→ What you need to do:
Tally every line of the listing where the string "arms" is found, and state the total alone.
*** Block opens ***
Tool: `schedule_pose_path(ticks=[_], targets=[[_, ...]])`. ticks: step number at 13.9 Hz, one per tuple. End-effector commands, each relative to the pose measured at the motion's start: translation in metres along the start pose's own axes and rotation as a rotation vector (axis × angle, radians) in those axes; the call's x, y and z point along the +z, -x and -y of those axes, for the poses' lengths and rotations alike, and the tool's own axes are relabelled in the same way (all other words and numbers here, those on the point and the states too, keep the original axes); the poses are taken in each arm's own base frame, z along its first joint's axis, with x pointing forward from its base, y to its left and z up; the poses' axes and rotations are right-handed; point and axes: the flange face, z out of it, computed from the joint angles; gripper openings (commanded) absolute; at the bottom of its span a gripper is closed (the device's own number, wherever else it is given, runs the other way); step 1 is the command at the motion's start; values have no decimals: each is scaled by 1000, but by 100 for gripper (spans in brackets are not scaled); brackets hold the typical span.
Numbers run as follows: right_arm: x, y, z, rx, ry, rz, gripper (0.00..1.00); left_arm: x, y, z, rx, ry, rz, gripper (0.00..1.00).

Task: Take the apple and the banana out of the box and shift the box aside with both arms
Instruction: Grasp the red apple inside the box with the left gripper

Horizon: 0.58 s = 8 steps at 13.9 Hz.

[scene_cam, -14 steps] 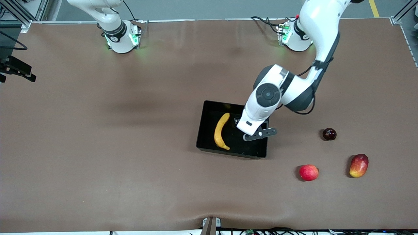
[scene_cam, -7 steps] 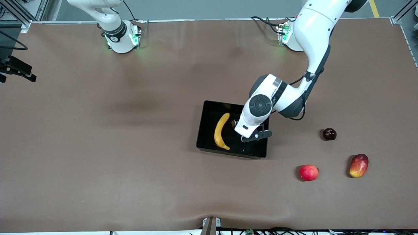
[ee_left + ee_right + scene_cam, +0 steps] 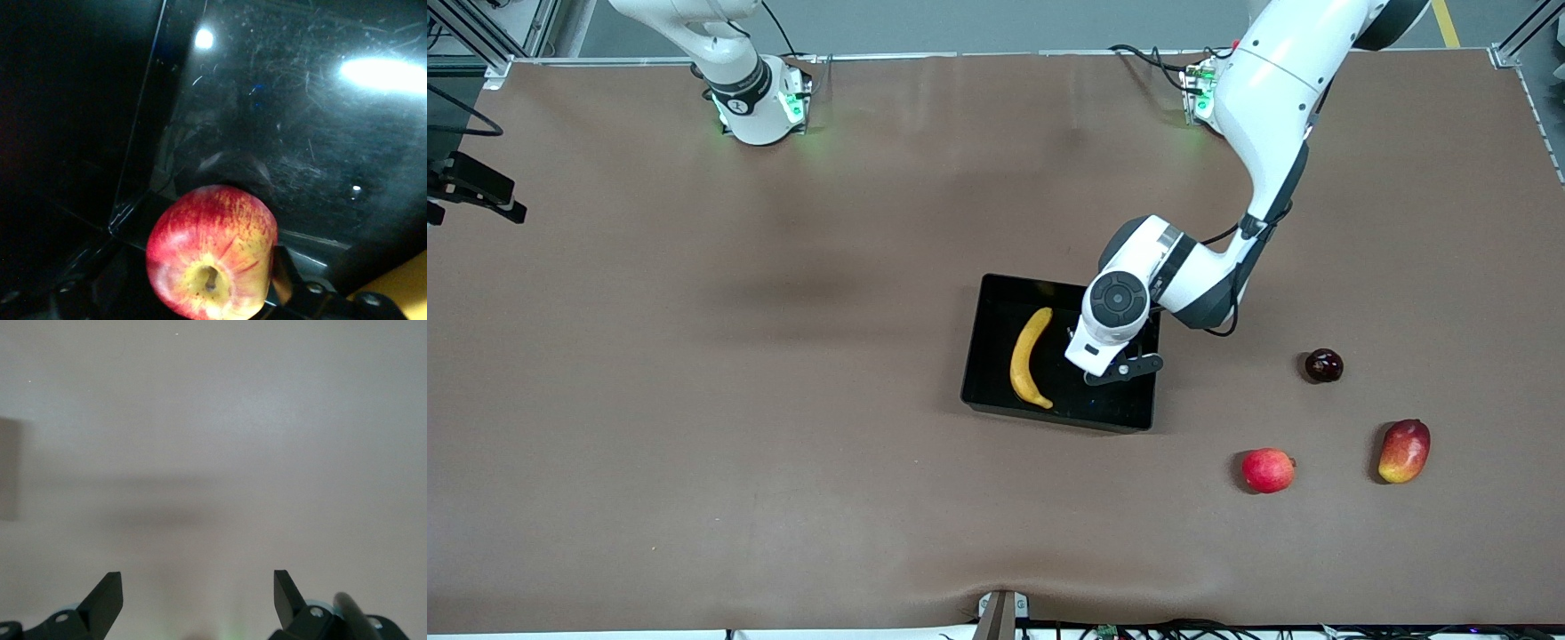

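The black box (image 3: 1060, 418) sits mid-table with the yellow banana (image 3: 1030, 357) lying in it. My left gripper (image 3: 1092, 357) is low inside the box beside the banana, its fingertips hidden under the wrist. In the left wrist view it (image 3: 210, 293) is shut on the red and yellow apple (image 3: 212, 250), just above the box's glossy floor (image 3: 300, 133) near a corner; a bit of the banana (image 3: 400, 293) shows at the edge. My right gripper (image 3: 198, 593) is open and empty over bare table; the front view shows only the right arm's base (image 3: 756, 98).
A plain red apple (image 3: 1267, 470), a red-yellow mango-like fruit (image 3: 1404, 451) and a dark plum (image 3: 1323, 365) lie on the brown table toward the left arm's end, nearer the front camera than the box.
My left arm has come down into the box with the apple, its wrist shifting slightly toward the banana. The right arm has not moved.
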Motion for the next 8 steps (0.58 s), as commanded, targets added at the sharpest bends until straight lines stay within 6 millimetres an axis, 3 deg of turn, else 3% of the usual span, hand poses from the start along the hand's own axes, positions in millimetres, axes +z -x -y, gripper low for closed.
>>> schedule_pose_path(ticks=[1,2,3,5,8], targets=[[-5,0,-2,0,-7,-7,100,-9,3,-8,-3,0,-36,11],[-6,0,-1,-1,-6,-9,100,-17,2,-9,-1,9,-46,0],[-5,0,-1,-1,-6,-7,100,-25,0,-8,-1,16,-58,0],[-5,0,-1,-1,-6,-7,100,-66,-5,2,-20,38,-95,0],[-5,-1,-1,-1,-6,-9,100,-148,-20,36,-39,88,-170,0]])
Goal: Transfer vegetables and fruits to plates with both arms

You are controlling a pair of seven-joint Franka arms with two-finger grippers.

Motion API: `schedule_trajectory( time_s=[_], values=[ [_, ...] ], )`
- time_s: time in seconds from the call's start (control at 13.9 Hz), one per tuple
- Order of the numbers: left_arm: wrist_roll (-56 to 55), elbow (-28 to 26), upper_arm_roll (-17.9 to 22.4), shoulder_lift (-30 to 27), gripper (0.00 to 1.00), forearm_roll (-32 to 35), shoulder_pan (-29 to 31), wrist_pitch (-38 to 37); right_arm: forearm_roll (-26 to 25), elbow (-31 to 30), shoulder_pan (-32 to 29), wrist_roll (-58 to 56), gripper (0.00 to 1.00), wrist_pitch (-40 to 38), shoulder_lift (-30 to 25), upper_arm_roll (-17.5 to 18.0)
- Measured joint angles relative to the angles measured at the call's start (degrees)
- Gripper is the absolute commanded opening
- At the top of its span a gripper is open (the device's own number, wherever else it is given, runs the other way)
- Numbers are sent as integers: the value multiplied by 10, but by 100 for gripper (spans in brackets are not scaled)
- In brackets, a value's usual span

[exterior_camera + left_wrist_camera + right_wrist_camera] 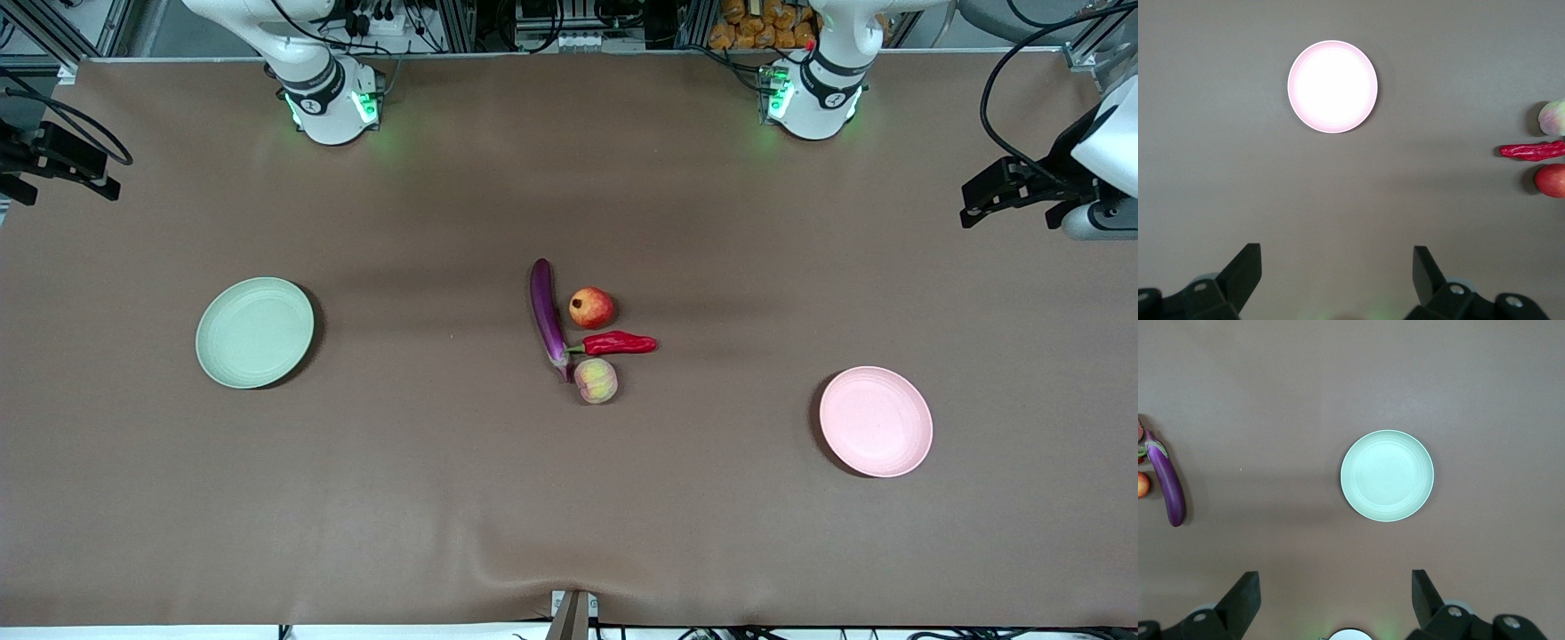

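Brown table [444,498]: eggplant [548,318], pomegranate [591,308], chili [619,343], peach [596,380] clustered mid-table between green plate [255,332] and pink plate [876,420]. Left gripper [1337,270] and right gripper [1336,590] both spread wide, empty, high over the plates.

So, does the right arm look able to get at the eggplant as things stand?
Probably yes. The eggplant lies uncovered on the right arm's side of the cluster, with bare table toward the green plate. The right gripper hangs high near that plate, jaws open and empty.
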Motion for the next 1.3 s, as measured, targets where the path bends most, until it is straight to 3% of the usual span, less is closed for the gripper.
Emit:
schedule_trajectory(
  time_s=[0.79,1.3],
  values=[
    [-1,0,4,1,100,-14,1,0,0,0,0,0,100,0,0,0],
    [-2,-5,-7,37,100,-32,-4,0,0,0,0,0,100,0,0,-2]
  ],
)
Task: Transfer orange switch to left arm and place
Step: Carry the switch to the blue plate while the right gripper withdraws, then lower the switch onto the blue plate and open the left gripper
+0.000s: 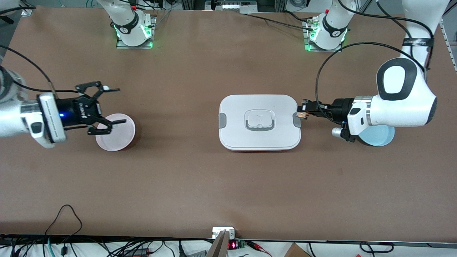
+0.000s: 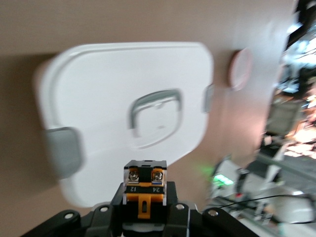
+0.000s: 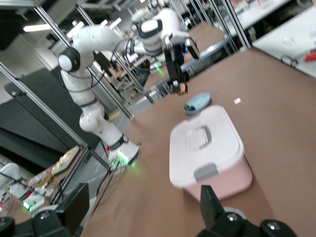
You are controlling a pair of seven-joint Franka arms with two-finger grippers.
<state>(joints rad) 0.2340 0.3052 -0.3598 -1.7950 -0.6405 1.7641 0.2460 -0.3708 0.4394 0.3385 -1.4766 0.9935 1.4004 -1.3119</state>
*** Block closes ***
→ Your solution:
4